* WHAT THE TASK ASKS *
Would you return the listing exactly as written, apart from its pictures?

(DATASET EXCERPT Opens)

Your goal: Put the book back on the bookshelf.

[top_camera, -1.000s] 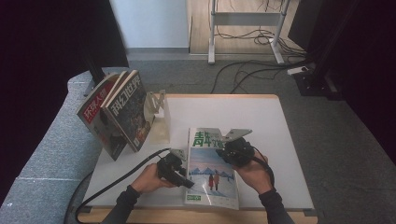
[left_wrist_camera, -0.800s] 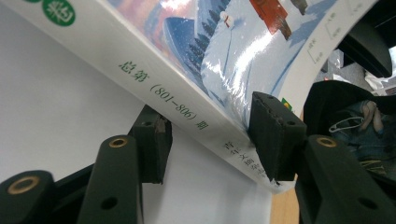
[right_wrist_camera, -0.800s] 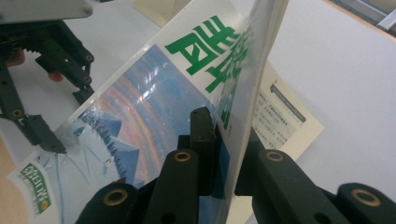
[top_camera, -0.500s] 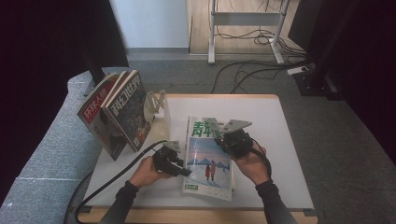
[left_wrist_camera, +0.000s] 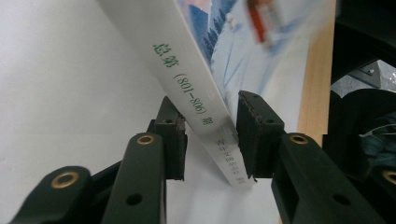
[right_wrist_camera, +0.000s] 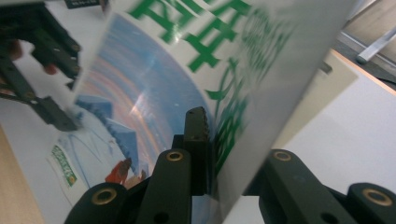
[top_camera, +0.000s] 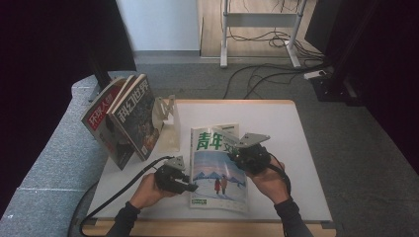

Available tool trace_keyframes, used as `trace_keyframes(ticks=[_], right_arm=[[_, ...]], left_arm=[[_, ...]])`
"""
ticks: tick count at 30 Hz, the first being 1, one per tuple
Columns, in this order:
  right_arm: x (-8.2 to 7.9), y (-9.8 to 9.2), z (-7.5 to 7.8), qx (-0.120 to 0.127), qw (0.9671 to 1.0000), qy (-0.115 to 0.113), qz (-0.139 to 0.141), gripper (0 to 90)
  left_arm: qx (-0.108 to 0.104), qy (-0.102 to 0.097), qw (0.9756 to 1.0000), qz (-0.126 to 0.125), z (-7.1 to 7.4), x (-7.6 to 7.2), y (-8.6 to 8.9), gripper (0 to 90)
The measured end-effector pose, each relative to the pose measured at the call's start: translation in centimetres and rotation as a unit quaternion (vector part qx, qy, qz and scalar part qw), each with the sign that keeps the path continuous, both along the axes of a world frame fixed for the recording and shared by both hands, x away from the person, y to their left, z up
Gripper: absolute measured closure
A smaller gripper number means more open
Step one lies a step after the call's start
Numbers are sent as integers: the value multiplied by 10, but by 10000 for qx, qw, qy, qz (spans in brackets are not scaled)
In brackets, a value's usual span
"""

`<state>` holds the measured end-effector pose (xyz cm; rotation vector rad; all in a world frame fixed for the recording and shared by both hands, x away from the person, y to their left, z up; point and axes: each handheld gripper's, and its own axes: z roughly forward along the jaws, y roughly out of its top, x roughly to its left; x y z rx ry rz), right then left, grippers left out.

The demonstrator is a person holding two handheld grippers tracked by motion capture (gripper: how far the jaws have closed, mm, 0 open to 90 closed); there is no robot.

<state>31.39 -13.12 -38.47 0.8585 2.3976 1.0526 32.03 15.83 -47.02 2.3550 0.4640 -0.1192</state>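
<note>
grip: while our left gripper (left_wrist_camera: 210,140) has just been closing over the magazine (top_camera: 217,170) spine, our right gripper (right_wrist_camera: 231,154) pinches the opposite edge.
place: magazine half-lifted off the tabletop (top_camera: 291,133).
handling: we judge it light, floppy, glossy-slick; spine is stiffest hold.

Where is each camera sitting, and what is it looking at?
High view: above the table's near side, looking forward and down at the magazine; both forearms and hands show.
Left gripper view: rides the left tool, looking along its jaws, which straddle the magazine's spine.
Right gripper view: rides the right tool, its jaws clamping the magazine's cover.
All share the magazine.
</note>
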Motion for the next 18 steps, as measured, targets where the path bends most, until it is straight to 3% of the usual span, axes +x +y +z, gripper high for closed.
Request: trace_keyframes(ticks=[5,7,10,12,14,18], right_arm=[[4,-7,-4,84,9997,223,-7,715],[5,-7,-6,43,9997,258,-20,747],[5,-9,-5,189,9994,302,46,836],[5,-8,-4,193,9995,231,65,847],[6,-6,-1,224,9996,137,39,849],[7,-2,10,328,9994,-53,106,850]], left_arm=[[-9,-68,9999,-140,2,-7,2,676],[-3,-161,9997,-188,4,-10,2,680],[0,-267,9993,-277,4,-11,2,679],[-7,-297,9989,-368,5,-10,3,678],[37,-456,9982,-394,8,-10,4,679],[60,-660,9977,-138,15,0,15,708]])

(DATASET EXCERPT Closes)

* ANSWER TO THE EXERCISE *
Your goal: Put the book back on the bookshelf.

[top_camera, -1.000s] 
[left_wrist_camera, -0.800s] 
[right_wrist_camera, -0.800s] 
[top_camera, -0.500s] 
[left_wrist_camera, +0.000s] 
[right_wrist_camera, +0.000s] 
[top_camera, +0.000s] 

Available tool trace_keyframes, used as `trace_keyframes(ticks=[_], right_arm=[[_, ...]], left_arm=[[_, ...]])`
"""
ticks: tick count at 30 Hz, the first being 1, one per tuple
Columns, in this order:
  right_arm: x (-8.2 to 7.9), y (-9.8 to 9.2), z (-7.5 to 7.8), qx (-0.120 to 0.127), qw (0.9671 to 1.0000), qy (-0.115 to 0.113), qz (-0.139 to 0.141), gripper (0 to 90)
  left_arm: qx (-0.108 to 0.104), qy (-0.102 to 0.097), qw (0.9756 to 1.0000), qz (-0.126 to 0.125), z (-7.1 to 7.4), x (-7.6 to 7.2), y (-8.6 to 8.9), gripper (0 to 90)
The measured end-effector pose, each relative to the pose measured at the call's start: translation in centimetres and rotation as a unit quaternion (vector part qx, qy, qz and scalar part qw), each with the sign that keeps the path continuous, both along the axes of a world frame fixed for the recording and shared by both hands, x away from the person, y to their left, z up
Gripper: absolute measured closure
A smaller gripper number means more open
Step one lies a step after the call's start
Numbers are sent as integers: the value multiplied by 10, but by 10000 for qx, qw, qy, qz (spans in brackets are not scaled)
In brackets, a value's usual span
"""

`<state>` holds the measured end-effector pose (xyz cm; rotation vector rad; all in a world frame fixed for the recording and shared by both hands, x away from the person, y to their left, z up; point and axes: each handheld gripper's, and its own axes: z roughly forward along the jaws, y roughly out of its top, x roughly to its left; x y z rx ry rz), right then left, grippers left out.

The demonstrator is a person holding two handheld grippers tracked by motion capture (gripper: how far the jaws have closed, mm, 0 open to 90 closed); there is no robot.

<state>31.39 -13.12 -38.47 0.8585 2.3976 1.0526 32.03 15.83 -47.02 2.3550 0.4640 -0.1192</state>
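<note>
grip: while our left gripper (left_wrist_camera: 210,140) has just been closing over the magazine (top_camera: 217,170) spine, our right gripper (right_wrist_camera: 231,154) pinches the opposite edge.
place: magazine half-lifted off the tabletop (top_camera: 291,133).
handling: we judge it light, floppy, glossy-slick; spine is stiffest hold.

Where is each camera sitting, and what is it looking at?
High view: above the table's near side, looking forward and down at the magazine; both forearms and hands show.
Left gripper view: rides the left tool, looking along its jaws, which straddle the magazine's spine.
Right gripper view: rides the right tool, its jaws clamping the magazine's cover.
All share the magazine.
</note>
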Motion for the next 18 steps, as measured, targets where the path bends most, until it is straight to 3% of the usual span, axes +x +y +z, gripper high for closed.
Request: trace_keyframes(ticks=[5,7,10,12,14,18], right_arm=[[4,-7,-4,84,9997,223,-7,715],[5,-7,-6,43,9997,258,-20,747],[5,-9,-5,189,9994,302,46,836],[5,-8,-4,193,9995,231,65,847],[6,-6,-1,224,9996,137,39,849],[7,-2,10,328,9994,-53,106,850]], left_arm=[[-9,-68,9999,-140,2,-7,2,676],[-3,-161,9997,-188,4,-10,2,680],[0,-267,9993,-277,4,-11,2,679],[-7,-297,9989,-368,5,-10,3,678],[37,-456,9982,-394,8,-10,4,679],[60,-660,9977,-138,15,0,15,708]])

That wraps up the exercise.